This edition is therefore approximately half the size of the original. The
principals upon which the cuts have been made are as
follows. All extraneous matter, intriguing diversions from the mainline of the
argument, has been severally pruned. Most sections treating the lower classes
have been particularly ruthlessly trimmed, since, as reviewers were quick to
point out, the evidence here was very weak. This edition is therefore even more
closely concerned than the original with the top levels of society, the upper
mercantile and professional classes, the squirarchy
and the aristocracy. Space has been saved by cutting out all but the most
striking and illuminating of the mass of examples that were used to buttress
each point.
In
making this abridgement, I have been much helped by suggestions from my wife.(p.17)
Professor Stone’s 1977 study suggests, in broad
outline, the evolution of the family in different social classes in England
from the mid-15th century through the 18th century: “the
open lineage family, 1450-1630;” “the restricted patriarchal nuclear family,
1550-1700;” and “the closed domesticated nuclear family, 1640-1800.” In his introduction to this historical
research - which is much influenced by modern anthropological and demographic
theory and method -
Stone explains the conceptual framework of this essay.
The
subject of this book can be stated fairly simply. It is an attempt to chart and
document, to analyze and explain, some massive shifts
in world views and value systems that occurred in England over a period of some
three hundred years, from 1500 to 1800. These vast and elusive cultural changes
expressed themselves in changes in the ways members of the family related to each other, in
terms of legal arrangements, structure, custom, power, affect and sex. The main
stress is on how individuals thought about, treated and used each other, and
how they regarded themselves in relation to God and to various levels of social
organization, from the nuclear family to the state. The microcosm of the family
is used to open a window on to this wider landscape of cultural change.
The
critical change is that from distance, deference and patriarchy to what I have
chosen to call affective individualism. I believe this to have been perhaps the
most important change in mentalité to have
occurred in the Early Modern period, indeed possibly in the last thousand years
of Western history.
Four key
features of the modern family – intensified affective bonding of the nuclear
core at the expense of neighbours and kin; a strong
sense of individual autonomy and the right to personal freedom in the pursuit
of happiness; a weakening of the association of sexual pleasure with sin and
guilt; and a growing desire for physical privacy – were all well established by
1750 in the key middle and upper sectors of English society.
. . .
Early
Modern English society was composed of a number of very distinct status groups
and classes: the court aristocracy, the county gentry, the parish gentry, the
mercantile and professional elite, the small property owners in town and
country, the respectable and struggling wage-earners, and the totally destitute
who lived on charity and their wits. These constituted more or less
self-contained cultural units, with their own communication networks, their own
systems of value and their own patterns of acceptable behaviour.

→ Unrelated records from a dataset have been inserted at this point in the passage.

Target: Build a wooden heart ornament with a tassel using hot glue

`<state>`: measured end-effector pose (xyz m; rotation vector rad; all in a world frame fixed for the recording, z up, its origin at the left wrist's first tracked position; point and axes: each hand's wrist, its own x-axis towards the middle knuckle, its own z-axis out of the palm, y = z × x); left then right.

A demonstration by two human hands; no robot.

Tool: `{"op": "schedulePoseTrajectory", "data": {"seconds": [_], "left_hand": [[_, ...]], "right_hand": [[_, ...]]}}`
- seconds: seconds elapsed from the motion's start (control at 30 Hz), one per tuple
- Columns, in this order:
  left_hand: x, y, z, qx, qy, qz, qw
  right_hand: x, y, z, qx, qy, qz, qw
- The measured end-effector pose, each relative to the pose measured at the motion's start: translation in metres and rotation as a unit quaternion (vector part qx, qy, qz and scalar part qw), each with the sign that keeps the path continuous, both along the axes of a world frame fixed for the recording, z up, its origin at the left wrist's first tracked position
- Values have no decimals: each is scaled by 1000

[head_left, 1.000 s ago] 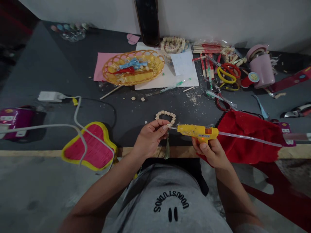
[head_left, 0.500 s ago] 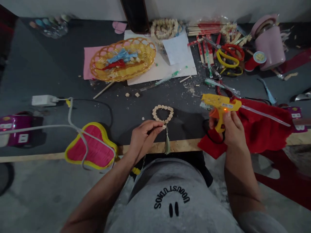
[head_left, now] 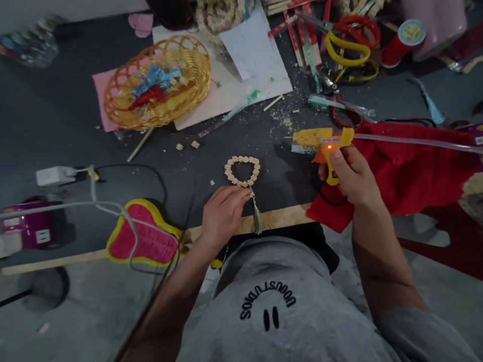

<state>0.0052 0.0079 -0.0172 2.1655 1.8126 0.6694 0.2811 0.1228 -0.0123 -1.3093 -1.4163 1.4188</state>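
My left hand (head_left: 223, 212) is closed in a pinch at the lower end of a heart-shaped loop of small pale wooden pieces (head_left: 258, 171). A pale green tassel (head_left: 257, 219) hangs from there over the table's front edge; my fingers hide the joint. To the right, my right hand (head_left: 353, 173) is wrapped round the handle of a yellow hot glue gun (head_left: 311, 137), its orange light lit. The gun's nozzle points left, apart from the loop, and a clear glue stick (head_left: 411, 143) sticks out of its back.
A yellow woven basket (head_left: 205, 80) holds blue and red bits. Scissors (head_left: 349, 49), a red thread spool (head_left: 394, 49) and sticks lie at back right. Red cloth (head_left: 411, 176) lies below the gun. Cables (head_left: 94, 188) cross a pink-and-yellow pad (head_left: 151, 236) at left.
The camera view has shifted and tilted. My right hand has brought the glue gun somewhat nearer to the loop. My left hand keeps its pinch below the loop, with more of its back showing.
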Motion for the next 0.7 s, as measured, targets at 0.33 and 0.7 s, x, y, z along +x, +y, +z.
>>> {"op": "schedulePoseTrajectory", "data": {"seconds": [0.33,0.7], "left_hand": [[1,1,1,-19,-30,10,999],[-1,1,4,-34,-42,22,998]], "right_hand": [[6,9,21,183,-322,-44,928],[-64,-72,8,418,-304,440,734]]}}
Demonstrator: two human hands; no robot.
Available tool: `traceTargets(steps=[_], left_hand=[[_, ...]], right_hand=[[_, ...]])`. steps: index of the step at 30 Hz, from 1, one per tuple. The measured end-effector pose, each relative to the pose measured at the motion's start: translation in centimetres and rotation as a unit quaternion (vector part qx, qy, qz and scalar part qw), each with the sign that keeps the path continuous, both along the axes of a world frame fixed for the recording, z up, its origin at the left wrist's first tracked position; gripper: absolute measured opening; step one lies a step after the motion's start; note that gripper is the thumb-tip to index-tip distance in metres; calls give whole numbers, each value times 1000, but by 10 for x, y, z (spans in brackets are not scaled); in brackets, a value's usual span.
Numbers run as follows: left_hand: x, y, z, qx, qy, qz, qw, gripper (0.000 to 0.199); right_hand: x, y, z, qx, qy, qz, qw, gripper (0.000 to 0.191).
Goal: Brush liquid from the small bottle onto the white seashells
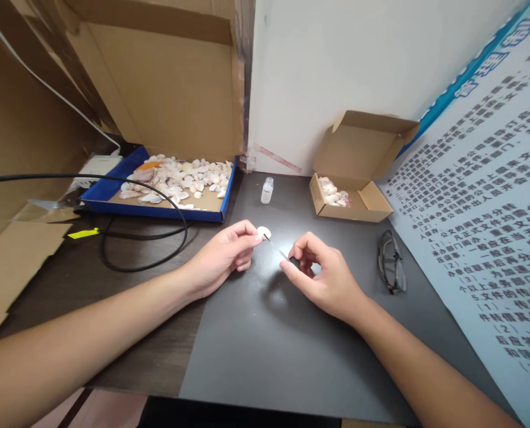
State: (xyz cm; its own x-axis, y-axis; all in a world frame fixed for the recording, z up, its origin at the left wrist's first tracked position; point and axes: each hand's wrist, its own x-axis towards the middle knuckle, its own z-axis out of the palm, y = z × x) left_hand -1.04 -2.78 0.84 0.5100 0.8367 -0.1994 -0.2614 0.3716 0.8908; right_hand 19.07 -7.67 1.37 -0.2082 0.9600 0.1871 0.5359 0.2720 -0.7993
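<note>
Between the thumb and fingers of my left hand [229,249] is a small white seashell [264,232], held above the grey mat. My right hand [321,270] pinches the black cap of a thin applicator brush [276,246]. Its dark tip points up and left, at the face of the shell; whether it touches cannot be made out. Beyond both hands, a small clear glass bottle [267,190] stands upright with its mouth uncapped and pale contents inside.
A blue-edged tray [176,212] of many shells lies at the back left, near a black cable [187,229]. An open cardboard box [358,211] with some shells stands at the back right. Glasses [390,261] lie at right, beside a printed poster [483,208].
</note>
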Motion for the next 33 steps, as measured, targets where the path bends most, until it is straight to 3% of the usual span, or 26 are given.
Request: traceTargets(steps=[5,12,17,23,33], left_hand=[[0,0,0,-2,-1,0,1000,24],[-1,0,0,-1,-2,-1,1000,24],[0,0,0,-1,-4,1,1000,23],[1,-1,2,-1,3,7,1000,24],[0,0,-1,7,4,1,1000,21]], right_hand=[[1,3,-2,-3,-54,-38,998,23],[0,1,1,10,0,-11,1000,25],[1,2,0,14,-26,-48,998,25],[0,0,1,11,3,0,1000,25],[-1,-2,2,32,42,2,999,25]])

Internal cultural divisions between social groups ran much deeper than they do
today, when the differences are as much between generations as between classes.

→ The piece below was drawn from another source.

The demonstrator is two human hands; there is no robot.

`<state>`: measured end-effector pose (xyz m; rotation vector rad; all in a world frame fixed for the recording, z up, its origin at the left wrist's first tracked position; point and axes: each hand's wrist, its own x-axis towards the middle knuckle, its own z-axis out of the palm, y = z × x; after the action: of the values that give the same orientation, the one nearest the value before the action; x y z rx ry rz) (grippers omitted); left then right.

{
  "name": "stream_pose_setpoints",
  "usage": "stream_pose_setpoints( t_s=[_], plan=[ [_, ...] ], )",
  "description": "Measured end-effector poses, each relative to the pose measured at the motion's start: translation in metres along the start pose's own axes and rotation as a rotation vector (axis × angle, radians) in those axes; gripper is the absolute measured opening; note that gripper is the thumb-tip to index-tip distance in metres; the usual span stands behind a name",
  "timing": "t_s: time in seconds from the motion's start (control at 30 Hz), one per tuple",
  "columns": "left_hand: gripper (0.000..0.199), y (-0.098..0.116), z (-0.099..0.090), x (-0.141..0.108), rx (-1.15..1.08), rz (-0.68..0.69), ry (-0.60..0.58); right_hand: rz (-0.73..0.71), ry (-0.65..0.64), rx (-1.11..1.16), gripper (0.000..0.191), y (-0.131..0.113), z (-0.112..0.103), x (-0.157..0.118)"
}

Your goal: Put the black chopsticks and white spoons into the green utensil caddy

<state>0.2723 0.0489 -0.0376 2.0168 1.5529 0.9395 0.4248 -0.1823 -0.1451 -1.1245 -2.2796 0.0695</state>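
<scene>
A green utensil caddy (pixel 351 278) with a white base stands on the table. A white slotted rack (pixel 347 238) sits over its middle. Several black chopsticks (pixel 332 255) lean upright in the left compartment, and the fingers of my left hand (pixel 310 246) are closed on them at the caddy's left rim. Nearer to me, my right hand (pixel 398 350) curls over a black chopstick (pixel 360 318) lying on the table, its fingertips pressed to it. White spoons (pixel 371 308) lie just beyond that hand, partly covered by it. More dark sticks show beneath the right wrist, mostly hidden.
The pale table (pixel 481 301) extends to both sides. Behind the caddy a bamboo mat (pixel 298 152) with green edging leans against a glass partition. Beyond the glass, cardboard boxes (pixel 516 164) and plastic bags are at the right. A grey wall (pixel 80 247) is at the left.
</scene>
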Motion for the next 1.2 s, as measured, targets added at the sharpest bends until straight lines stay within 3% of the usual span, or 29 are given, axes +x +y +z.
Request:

As time went on and as writing and printing spread to become the main vehicle
for the diffusion of ideas, the degree to which different social strata used or
were affected by this new means of expression brought with it still more marked
divisions. The result was less the suppression of one family pattern and set of
family values by another than the provision of a widening number of quite
different patterns.(pp.21-23)
In the third chapter, Stone describes the structure
and values of the “open lineage family” before the appearance of patriarchy in
the English family, which, by his estimation, occurred sometime around 1550.
The most
striking characteristic of the late medieval and early sixteenth-century
family, at all social levels, was the degree to which it was open to external
influences, a porosity that is in contrast to the more sealed off and private
nuclear family type that was to develop in the seventeenth and eighteenth
centuries. Not only its individual members, but the nuclear family itself was
strongly other-directed; The principal external
agencies varied from class to class: among the landed elite being mainly the
kin and the ‘good lord’; and among the peasantry, artisans and laborers being
mainly the neighbors. In both cases the nuclear family had only weak boundaries
to separate it from wider definitions of social space.
In the
late middle ages the nuclear family of the landed
elite was no more than a loose core at the centre of a dense network of lineage
and kin relationships. The degree to which the kin interacted with the nuclear
core depended on social rank. It was dominated among the great aristocracy,
very influential among the squirarchy, and still
important among the parish gentry. The reason for this is the preoccupation
with the preservation, increase and transmission through inheritance and
marriage of the property and status of the lineage, of the generations of
ancestors stretching back into the remote past. The larger the property and
status, the more ancient the family on its ancestral acres, the more intense
was the preoccupation with the lineage, and thus the greater the participation
of the kin in the formation and daily life of the conjugal family. A great many
of the functions now focused upon it, were then shared with kin. The family at
this period cannot, therefore, be looked at in isolation, since at ‘every turn
it was being affected by and interacting with kin relatives. Since the kin
formed a community, marriage meant not so much intimate association with an
individual as entry into a new world of the spouse’s relatives, uncles, nephews
and distant cousins . . . .
To
understand the moral premises upon which such a society is based, it is
necessary to rid ourselves of three modern Western culture-bound
preconceptions. The first is that there is a clear dichotomy between marriage
for interest, meaning money, status or power, and a
marriage for affect, meaning love, friendship or sexual
attraction; and that the first is morally reprehensible. In practice in the
sixteenth century, no such distinction existed; and if it did, affect was of
secondary importance
to interest, while romantic love and lust were strongly condemned
as ephemeral and irrational grounds for marriage. The second modern
preconception is that sexual intercourse unaccompanied by an emotional
relationship is immoral, and that marriage for interest is therefore a form of
prostitution; The third is that personal autonomy, the pursuit by the
individual of his or her own happiness, is paramount, a claim justified by the
theory that it in fact contributes to the well-being of the group. To an
Elizabethan audience the tragedy of Romeo and Juliet, like that of Othello, lay
not so much in their ill-starred romance as in the way they brought destruction
upon themselves by violating the norms of the society in which they lived,
which in the former case meant strict filial obedience and loyalty to the
traditional friendships and enemies of the lineage. An Elizabethan courtier
would be familiar enough with the bewitching passion of love to feel some
sympathy with the young couple, but he would see clearly enough where duty lay.
Marriage
among the property-owning classes in sixteenth-century England was, therefore,
a collective decision of family and kin, not an individual one. (pp.69-70)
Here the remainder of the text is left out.